= Beginning of Section =

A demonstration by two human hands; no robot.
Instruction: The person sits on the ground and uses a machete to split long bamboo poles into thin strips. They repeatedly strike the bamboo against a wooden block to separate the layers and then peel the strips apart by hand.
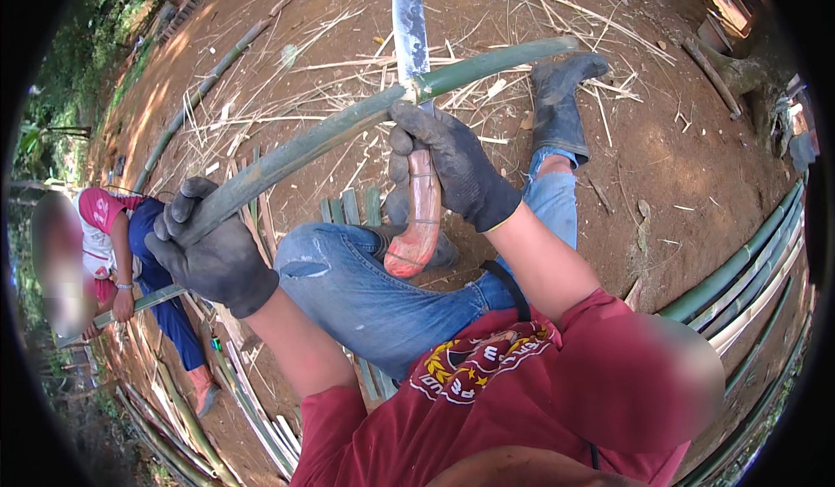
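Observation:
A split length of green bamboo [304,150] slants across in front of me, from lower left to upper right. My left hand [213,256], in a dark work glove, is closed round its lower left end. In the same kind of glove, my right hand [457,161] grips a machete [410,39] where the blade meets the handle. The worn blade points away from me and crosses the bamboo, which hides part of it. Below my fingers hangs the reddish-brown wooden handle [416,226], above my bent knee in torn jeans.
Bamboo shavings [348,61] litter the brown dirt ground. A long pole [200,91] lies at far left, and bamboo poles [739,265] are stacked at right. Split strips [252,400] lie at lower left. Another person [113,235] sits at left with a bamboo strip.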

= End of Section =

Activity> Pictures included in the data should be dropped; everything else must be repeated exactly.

Answer for this exercise>
A demonstration by two human hands; no robot.
Instruction: The person sits on the ground and uses a machete to split long bamboo poles into thin strips. They repeatedly strike the bamboo against a wooden block to separate the layers and then peel the strips apart by hand.
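Observation:
A split length of green bamboo [304,150] slants across in front of me, from lower left to upper right. My left hand [213,256], in a dark work glove, is closed round its lower left end. In the same kind of glove, my right hand [457,161] grips a machete [410,39] where the blade meets the handle. The worn blade points away from me and crosses the bamboo, which hides part of it. Below my fingers hangs the reddish-brown wooden handle [416,226], above my bent knee in torn jeans.
Bamboo shavings [348,61] litter the brown dirt ground. A long pole [200,91] lies at far left, and bamboo poles [739,265] are stacked at right. Split strips [252,400] lie at lower left. Another person [113,235] sits at left with a bamboo strip.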

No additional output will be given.